> RECORDED INFORMATION
---*---
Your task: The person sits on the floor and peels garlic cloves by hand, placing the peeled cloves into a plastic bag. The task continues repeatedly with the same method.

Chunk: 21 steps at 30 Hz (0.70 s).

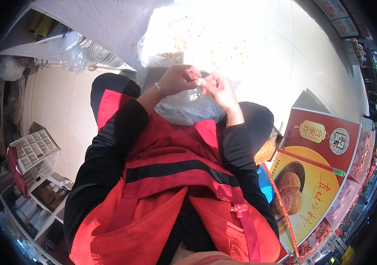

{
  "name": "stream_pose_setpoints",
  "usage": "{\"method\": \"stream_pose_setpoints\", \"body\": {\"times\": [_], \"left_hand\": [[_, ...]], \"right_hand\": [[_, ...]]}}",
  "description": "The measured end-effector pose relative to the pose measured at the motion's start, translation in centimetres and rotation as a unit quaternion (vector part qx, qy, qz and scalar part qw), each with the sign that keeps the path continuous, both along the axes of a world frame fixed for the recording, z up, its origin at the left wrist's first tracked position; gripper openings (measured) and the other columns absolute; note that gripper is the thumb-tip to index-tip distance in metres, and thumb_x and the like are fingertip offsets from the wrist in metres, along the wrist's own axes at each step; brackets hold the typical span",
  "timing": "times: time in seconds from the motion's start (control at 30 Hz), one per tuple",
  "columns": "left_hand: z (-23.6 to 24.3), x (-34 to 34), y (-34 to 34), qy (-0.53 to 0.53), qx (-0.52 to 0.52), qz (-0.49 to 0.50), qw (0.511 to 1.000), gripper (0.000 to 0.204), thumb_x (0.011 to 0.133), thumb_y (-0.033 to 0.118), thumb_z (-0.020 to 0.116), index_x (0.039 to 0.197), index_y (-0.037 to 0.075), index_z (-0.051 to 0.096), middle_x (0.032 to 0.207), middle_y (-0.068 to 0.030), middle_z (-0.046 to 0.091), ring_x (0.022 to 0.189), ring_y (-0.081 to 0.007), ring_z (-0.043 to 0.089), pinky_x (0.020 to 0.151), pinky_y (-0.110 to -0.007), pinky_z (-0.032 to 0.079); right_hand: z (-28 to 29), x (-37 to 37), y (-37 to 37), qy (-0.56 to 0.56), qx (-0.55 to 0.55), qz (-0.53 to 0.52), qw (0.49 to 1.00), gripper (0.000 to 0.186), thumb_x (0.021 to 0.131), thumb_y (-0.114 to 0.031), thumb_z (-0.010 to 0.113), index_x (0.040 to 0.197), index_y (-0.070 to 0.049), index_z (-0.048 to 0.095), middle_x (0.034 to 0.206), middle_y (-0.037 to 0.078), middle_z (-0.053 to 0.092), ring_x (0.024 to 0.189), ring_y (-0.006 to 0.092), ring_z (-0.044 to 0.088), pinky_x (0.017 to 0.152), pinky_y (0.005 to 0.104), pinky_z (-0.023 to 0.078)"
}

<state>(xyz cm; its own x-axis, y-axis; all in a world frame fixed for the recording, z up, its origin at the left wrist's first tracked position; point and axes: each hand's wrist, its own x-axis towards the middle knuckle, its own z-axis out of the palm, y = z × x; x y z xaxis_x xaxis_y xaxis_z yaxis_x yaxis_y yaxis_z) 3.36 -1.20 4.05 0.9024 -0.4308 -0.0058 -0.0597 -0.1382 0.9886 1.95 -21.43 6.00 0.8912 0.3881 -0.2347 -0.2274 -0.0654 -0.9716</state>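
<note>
A small white piece (pixel 200 81) is pinched between my two hands, above my lap. What kind of thing it is, I cannot make out. My left hand (pixel 177 81), with a silver bracelet at the wrist, grips it between thumb and fingertips. From the other side my right hand (pixel 221 91) closes on it with thumb and forefinger. Just below hangs a clear plastic bag (pixel 188 111) with some whitish bits inside. Beyond my hands lies a sheet of clear plastic (pixel 153 53) with many pale small pieces, washed out by bright sunlight.
At the left are a cream plastic basket (pixel 36 150) and a cabinet (pixel 82 17) with clear plastic bags (pixel 76 57). On the right stands a red and yellow printed panel (pixel 312 172) picturing round pastries. Tiled floor (pixel 56 106) surrounds my knees.
</note>
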Motion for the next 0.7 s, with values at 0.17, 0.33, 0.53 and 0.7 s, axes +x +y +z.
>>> {"method": "stream_pose_setpoints", "body": {"times": [0.17,0.33,0.53,0.7], "left_hand": [[-0.48,0.17,0.14,0.031,-0.037,-0.012,0.999,0.015,0.081,0.005,0.067,0.096,0.003,0.067,0.083,0.0001,0.066,0.074,-0.0041,0.058,0.068,-0.021,0.048],[-0.86,0.29,0.33,0.046,-0.013,-0.048,0.998,0.011,0.083,0.006,0.066,0.093,0.002,0.068,0.08,-0.0004,0.066,0.07,-0.0048,0.058,0.065,-0.021,0.048],[-0.63,0.49,0.46,0.1,-0.094,-0.062,0.989,0.01,0.083,0.006,0.065,0.093,0.002,0.068,0.077,-0.0008,0.065,0.066,-0.0053,0.058,0.062,-0.021,0.048],[-0.29,0.09,0.15,0.058,-0.06,-0.04,0.996,0.009,0.084,0.005,0.064,0.091,0.001,0.068,0.075,-0.0019,0.065,0.065,-0.0057,0.058,0.061,-0.021,0.048]], "right_hand": [[0.11,-0.09,-0.11,0.008,0.01,0.003,1.0,0.013,0.089,-0.016,0.065,0.084,-0.005,0.06,0.064,0.001,0.062,0.051,0.0018,0.045,0.047,0.0175,0.031],[0.08,-0.11,-0.07,0.003,-0.004,0.017,1.0,0.012,0.089,-0.016,0.065,0.085,-0.005,0.06,0.065,0.0,0.061,0.055,0.0023,0.048,0.051,0.0173,0.033],[0.58,-0.08,-0.35,0.033,0.024,0.035,0.999,0.01,0.09,-0.011,0.062,0.084,-0.005,0.059,0.064,0.0,0.062,0.054,0.0023,0.047,0.05,0.0184,0.033],[0.87,-0.2,-0.14,0.022,0.009,0.026,0.999,0.009,0.09,-0.012,0.062,0.085,-0.005,0.06,0.064,-0.001,0.061,0.051,0.0017,0.044,0.046,0.0181,0.03]]}}
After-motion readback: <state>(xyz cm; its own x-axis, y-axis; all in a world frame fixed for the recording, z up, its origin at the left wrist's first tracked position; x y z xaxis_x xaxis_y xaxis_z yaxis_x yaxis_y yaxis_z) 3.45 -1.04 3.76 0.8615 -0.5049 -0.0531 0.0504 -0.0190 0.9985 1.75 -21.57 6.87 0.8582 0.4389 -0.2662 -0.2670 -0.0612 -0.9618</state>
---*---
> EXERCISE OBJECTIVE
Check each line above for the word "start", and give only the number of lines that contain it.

> RESPONSE FOR THIS EXERCISE
2